● **What you should do**: Copy out, unchanged, every line from the start of the records to the line that contains "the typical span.", and stop there.

● **Exercise material**:
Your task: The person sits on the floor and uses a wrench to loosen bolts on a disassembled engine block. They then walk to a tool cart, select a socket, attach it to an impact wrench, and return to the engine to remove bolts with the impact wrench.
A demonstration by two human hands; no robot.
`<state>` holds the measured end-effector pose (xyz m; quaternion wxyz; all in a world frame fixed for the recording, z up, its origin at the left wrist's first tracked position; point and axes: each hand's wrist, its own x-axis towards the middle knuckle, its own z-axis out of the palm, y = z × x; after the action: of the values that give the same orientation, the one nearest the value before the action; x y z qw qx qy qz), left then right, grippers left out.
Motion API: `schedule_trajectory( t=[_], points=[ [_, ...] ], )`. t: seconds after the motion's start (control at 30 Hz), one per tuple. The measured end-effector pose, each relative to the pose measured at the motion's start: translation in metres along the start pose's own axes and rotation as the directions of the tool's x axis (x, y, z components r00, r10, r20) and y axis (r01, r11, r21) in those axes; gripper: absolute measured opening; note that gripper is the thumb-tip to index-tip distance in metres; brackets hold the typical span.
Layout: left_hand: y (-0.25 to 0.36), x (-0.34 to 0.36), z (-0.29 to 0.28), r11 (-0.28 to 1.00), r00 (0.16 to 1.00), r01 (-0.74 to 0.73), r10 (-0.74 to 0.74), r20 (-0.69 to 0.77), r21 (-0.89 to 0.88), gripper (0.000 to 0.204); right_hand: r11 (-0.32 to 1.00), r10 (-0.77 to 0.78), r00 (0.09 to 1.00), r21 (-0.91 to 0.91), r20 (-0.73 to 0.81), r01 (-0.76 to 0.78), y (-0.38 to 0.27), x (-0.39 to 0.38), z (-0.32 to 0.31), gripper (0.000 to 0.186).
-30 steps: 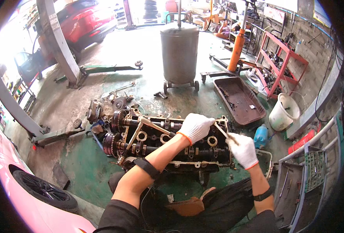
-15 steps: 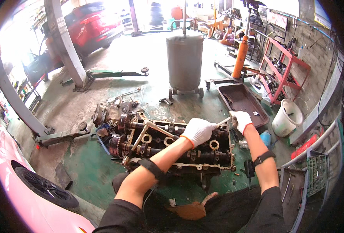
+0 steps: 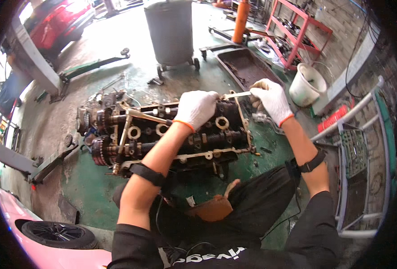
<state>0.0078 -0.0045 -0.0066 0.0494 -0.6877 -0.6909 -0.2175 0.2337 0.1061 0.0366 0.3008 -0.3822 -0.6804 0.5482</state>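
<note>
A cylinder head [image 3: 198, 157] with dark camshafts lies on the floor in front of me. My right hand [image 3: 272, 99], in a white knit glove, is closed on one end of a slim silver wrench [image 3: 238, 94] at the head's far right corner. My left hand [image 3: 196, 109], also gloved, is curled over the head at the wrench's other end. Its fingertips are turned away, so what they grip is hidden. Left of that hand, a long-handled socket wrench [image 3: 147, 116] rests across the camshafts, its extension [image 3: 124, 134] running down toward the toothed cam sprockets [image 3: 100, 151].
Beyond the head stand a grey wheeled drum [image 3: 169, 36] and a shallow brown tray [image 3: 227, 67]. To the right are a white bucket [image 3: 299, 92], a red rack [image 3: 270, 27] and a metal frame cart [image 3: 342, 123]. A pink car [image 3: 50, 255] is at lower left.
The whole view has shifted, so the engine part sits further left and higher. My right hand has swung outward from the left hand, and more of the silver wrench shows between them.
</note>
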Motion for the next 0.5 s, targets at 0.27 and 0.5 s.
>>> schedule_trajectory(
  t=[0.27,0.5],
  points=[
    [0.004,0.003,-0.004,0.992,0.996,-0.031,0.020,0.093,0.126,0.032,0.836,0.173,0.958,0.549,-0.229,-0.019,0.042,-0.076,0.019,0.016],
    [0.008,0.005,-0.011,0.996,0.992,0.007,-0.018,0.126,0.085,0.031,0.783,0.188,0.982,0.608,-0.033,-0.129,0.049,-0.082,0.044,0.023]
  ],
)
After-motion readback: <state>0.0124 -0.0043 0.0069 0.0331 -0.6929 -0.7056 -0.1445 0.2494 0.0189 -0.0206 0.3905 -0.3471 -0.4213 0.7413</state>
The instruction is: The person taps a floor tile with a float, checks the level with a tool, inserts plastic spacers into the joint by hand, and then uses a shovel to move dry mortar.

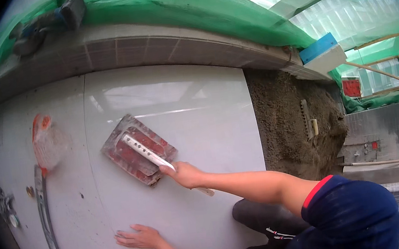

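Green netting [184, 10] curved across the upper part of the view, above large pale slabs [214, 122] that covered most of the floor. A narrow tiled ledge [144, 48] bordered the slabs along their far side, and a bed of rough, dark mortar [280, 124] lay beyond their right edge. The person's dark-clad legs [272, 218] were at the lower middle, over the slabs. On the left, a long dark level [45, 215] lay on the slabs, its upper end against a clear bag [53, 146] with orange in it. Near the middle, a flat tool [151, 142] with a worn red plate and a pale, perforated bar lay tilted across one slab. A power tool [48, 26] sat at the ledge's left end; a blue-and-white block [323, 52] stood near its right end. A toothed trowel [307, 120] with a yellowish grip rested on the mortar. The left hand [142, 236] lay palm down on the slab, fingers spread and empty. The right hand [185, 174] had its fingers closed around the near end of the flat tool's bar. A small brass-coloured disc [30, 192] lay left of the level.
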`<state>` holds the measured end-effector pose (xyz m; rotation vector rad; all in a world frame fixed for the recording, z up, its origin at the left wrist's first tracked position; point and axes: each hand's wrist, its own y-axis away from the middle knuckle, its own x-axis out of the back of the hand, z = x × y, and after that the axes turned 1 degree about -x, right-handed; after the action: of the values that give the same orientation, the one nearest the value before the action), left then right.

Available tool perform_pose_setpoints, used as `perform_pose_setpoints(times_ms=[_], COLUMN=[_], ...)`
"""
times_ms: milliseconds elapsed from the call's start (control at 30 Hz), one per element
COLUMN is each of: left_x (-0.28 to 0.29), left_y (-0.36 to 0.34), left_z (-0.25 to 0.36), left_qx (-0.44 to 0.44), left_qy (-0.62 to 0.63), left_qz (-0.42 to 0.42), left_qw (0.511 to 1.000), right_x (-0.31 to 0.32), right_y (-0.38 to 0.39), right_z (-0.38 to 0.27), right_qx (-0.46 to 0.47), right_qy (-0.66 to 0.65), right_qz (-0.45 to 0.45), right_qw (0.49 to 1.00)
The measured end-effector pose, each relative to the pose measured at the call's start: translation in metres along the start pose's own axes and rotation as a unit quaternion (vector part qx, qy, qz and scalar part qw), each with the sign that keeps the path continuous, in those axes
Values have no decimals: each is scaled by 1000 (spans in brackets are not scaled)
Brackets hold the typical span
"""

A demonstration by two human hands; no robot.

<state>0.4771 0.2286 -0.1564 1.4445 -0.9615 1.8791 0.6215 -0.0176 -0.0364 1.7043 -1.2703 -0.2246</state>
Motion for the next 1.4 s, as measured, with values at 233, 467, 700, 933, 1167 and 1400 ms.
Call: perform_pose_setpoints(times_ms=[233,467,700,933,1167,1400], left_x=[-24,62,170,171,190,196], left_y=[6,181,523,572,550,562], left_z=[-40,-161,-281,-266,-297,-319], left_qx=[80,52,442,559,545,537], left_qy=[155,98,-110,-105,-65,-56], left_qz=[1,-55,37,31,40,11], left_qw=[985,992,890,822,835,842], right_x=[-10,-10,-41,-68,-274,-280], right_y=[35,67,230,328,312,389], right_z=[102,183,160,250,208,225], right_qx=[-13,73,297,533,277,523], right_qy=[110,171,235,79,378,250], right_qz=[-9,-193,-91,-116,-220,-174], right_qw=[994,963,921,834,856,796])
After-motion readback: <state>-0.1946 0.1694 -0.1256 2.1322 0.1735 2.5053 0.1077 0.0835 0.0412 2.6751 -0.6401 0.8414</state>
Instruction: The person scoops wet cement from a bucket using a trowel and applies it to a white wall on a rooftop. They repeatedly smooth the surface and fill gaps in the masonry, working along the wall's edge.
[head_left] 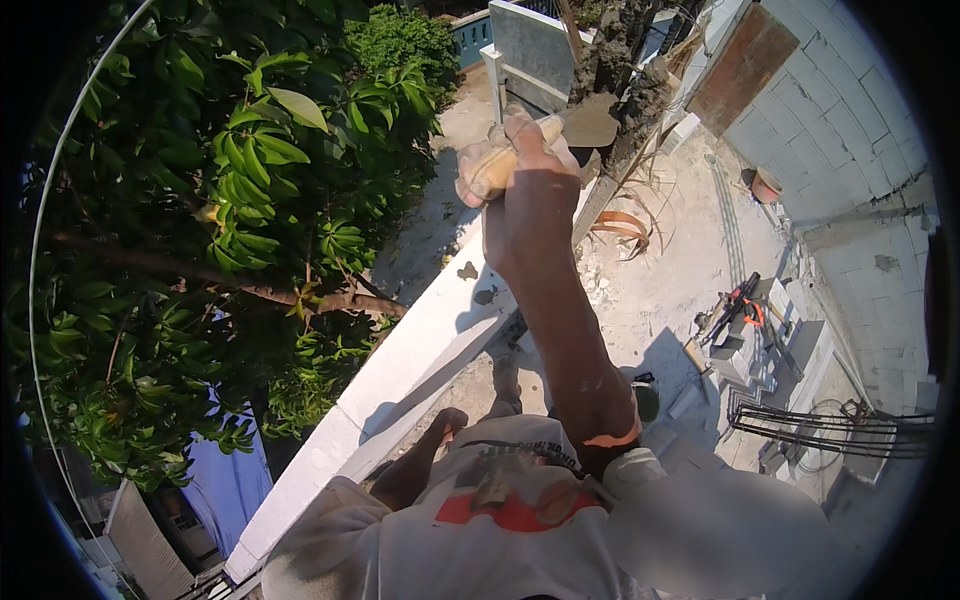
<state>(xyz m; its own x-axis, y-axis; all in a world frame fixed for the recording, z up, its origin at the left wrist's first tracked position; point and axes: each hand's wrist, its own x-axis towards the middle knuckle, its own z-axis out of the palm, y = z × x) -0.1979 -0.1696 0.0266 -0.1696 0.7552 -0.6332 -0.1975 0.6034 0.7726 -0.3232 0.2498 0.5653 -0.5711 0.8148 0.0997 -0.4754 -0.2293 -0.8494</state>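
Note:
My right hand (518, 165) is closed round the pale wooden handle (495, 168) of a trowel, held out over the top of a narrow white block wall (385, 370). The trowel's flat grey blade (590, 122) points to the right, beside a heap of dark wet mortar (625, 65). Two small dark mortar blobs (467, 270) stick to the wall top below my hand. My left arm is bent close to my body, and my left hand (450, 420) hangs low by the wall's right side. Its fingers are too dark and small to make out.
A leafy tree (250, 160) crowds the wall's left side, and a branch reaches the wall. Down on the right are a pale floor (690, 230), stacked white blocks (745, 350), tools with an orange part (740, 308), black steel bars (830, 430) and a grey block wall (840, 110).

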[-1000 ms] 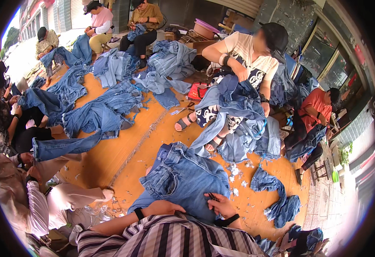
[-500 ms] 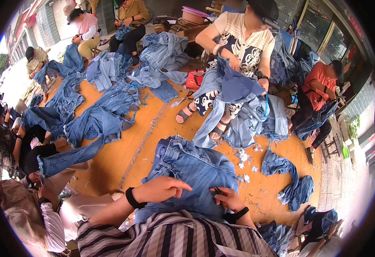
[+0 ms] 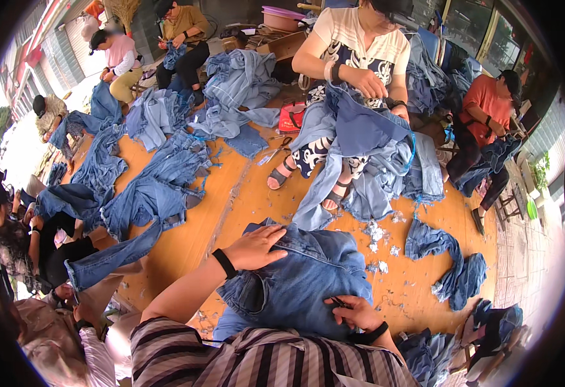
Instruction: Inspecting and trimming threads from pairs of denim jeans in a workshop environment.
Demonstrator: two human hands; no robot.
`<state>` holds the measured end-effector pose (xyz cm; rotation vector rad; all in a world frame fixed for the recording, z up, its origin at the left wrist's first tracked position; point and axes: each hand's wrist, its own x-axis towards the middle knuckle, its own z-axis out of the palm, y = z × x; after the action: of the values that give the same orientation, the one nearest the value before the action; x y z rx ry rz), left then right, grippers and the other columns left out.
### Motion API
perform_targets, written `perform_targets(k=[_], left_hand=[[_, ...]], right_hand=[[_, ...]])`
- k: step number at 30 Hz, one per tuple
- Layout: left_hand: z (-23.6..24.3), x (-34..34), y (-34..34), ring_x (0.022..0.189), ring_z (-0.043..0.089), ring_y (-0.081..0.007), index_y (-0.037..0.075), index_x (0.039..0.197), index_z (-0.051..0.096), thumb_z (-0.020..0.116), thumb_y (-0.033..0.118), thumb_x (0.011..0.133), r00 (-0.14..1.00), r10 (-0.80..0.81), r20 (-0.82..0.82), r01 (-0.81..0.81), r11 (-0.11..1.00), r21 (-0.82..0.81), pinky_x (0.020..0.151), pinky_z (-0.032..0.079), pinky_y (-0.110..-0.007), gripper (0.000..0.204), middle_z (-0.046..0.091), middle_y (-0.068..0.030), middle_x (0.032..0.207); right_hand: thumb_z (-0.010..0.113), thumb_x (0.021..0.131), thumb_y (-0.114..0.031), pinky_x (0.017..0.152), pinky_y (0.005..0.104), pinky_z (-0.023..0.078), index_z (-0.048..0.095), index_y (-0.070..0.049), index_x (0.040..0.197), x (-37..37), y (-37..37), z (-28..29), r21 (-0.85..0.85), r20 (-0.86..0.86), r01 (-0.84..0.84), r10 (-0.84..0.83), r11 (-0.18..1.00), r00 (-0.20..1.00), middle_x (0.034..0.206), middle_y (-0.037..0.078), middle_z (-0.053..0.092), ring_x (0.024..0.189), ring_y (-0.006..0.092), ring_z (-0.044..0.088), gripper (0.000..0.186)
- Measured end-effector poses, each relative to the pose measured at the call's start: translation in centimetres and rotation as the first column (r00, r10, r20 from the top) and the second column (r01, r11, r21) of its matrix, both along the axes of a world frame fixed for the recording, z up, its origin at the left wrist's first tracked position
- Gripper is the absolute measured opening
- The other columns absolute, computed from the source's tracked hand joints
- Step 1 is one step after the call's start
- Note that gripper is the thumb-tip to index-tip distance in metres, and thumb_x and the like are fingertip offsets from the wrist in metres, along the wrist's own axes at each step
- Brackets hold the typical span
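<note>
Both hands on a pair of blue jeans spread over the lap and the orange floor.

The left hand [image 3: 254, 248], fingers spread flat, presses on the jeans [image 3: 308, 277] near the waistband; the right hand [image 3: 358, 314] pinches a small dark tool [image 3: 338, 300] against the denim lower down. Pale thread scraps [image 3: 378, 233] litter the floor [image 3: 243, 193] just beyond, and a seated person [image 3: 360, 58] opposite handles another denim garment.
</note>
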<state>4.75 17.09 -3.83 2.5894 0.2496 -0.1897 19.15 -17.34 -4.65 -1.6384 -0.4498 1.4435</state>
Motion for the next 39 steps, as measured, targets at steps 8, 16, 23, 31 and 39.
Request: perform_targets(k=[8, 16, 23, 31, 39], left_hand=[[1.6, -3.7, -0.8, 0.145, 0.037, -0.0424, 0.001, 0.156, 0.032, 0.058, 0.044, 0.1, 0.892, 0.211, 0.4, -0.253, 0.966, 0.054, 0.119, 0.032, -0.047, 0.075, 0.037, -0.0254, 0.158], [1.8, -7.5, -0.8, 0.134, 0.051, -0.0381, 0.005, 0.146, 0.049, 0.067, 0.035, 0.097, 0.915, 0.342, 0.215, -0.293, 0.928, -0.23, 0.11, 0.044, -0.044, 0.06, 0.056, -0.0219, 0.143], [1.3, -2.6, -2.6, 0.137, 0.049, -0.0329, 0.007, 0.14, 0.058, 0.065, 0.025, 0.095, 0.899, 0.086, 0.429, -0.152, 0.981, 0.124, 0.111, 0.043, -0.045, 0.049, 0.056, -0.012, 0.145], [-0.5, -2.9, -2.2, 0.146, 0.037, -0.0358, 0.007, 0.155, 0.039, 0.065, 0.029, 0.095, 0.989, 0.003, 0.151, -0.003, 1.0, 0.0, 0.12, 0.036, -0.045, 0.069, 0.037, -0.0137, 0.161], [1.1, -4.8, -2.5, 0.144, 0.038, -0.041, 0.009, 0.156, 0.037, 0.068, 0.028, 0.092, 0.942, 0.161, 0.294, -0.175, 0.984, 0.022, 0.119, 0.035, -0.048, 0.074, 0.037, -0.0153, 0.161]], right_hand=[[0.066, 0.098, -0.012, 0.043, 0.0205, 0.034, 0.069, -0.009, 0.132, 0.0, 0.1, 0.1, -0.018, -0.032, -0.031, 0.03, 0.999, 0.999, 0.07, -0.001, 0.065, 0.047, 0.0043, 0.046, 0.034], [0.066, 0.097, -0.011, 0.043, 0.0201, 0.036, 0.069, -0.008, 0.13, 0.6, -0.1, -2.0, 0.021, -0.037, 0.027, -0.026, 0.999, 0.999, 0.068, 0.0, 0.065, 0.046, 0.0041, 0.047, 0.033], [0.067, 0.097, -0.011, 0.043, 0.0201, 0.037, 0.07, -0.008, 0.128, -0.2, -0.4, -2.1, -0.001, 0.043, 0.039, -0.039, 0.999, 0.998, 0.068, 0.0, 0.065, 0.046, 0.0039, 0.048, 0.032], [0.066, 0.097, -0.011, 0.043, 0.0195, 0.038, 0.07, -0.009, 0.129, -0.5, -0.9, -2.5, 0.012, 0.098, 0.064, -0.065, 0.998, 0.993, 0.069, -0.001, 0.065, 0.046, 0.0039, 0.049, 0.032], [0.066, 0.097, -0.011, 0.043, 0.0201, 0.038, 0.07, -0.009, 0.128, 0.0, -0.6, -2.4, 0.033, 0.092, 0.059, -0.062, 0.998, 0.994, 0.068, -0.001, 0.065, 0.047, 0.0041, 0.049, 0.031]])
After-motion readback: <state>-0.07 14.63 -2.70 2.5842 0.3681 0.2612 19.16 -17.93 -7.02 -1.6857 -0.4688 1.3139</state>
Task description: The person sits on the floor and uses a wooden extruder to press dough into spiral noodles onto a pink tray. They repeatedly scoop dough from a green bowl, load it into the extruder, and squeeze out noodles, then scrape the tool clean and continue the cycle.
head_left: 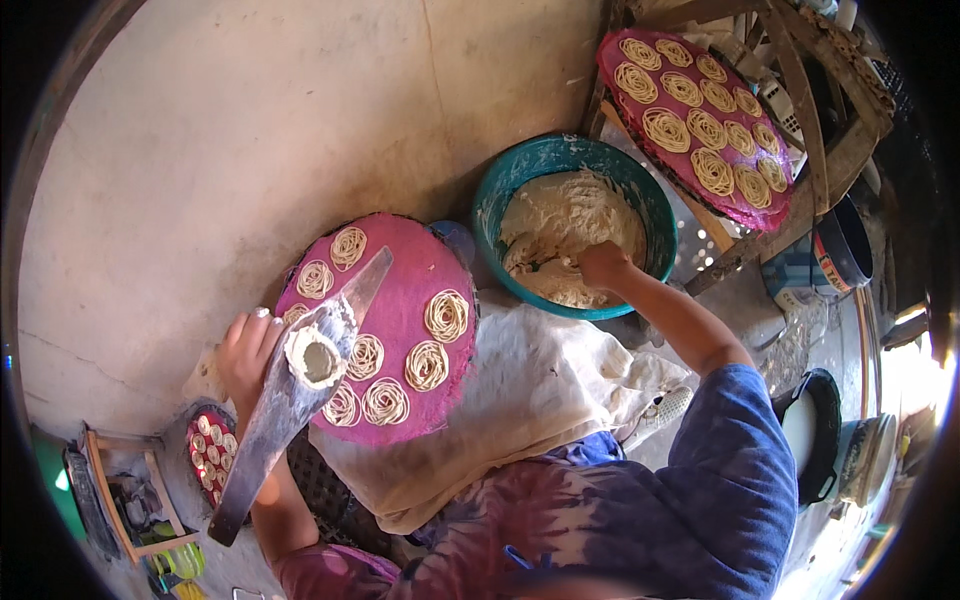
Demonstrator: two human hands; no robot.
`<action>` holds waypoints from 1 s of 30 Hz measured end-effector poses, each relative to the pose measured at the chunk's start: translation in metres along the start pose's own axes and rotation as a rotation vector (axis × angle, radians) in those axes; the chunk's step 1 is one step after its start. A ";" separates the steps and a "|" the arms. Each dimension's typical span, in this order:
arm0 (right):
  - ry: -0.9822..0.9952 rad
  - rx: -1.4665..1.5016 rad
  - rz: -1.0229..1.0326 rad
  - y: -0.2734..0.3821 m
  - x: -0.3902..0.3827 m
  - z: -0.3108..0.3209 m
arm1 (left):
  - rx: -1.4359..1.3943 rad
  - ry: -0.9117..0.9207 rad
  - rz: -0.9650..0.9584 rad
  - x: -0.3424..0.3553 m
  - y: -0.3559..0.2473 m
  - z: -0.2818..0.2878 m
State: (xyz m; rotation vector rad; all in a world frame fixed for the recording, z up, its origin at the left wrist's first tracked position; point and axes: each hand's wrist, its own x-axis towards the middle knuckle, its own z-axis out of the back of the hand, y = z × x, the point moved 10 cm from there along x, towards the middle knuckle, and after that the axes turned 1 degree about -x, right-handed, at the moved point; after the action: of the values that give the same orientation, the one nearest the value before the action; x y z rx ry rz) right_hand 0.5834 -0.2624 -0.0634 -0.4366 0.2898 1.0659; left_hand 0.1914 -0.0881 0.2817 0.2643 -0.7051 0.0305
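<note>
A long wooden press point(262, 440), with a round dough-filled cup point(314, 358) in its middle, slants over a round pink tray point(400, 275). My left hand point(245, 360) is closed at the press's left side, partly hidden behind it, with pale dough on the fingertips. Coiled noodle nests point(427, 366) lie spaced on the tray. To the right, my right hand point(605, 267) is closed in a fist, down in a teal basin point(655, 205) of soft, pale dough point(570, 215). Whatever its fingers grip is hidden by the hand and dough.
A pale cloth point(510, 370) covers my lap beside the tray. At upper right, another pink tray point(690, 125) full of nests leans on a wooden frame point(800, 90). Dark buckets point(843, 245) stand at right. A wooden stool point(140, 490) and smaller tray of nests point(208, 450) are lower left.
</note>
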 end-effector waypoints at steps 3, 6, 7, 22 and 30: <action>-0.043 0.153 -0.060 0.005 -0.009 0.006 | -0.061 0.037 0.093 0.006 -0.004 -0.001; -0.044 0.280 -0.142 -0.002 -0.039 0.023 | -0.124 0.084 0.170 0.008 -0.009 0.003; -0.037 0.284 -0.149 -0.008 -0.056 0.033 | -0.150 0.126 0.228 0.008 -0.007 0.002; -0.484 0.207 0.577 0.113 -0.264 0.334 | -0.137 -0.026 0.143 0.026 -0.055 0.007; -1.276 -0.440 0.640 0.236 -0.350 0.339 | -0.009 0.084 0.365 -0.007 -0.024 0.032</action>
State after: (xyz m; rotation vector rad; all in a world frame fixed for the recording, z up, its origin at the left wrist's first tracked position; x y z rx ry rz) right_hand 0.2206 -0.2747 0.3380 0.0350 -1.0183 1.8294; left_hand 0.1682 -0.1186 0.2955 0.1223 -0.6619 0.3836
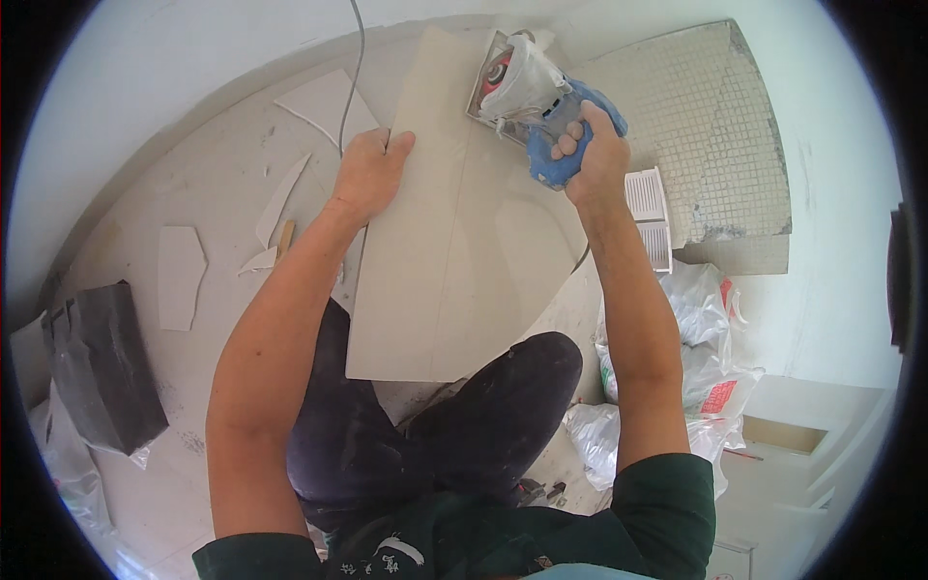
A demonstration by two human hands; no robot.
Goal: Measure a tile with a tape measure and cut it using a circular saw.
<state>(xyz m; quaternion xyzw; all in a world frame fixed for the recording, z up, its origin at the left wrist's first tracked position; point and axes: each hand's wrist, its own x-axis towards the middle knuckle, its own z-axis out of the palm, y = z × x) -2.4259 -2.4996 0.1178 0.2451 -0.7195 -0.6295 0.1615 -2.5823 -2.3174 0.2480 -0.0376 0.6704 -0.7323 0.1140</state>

● **Answer to this problem**:
Your task: The person sits on the floor and uses a wrench to loosen bolts on a disassembled engine block. They then walk to a tool cart, select a socket, attach it to an impact wrench, and return to the engine to remove bolts with the impact wrench.
A demonstration by two human hands; no robot.
`<state>` holds the measured end-effector pose (xyz m; quaternion wxyz; all in a world frame fixed for the recording, z up, its origin at the left wrist's first tracked position; point and axes: each hand's wrist, its own x-axis towards the middle knuckle, its own z-axis out of the palm, y = z × x; after the action: of the values that give the same orientation, the one nearest the value before the action; x y z qw qx qy qz), left then right, grippers left out.
Motion API: `schedule_trajectory( t=[_], points=[ [_, ...] ], )`. t: seconds after the motion's start (control at 30 Hz), one per tuple. The measured end-effector pose, each relative to the pose measured at the motion's start: translation in metres along the start pose's own axes and rotation as the directions of the tool's x axis (x, y, z components r00, r10, r20) and y axis (r01, r11, r21) in those axes; gripper: absolute measured opening; note that gripper is the thumb-tip to index-tip distance in metres; brackets hold the typical span.

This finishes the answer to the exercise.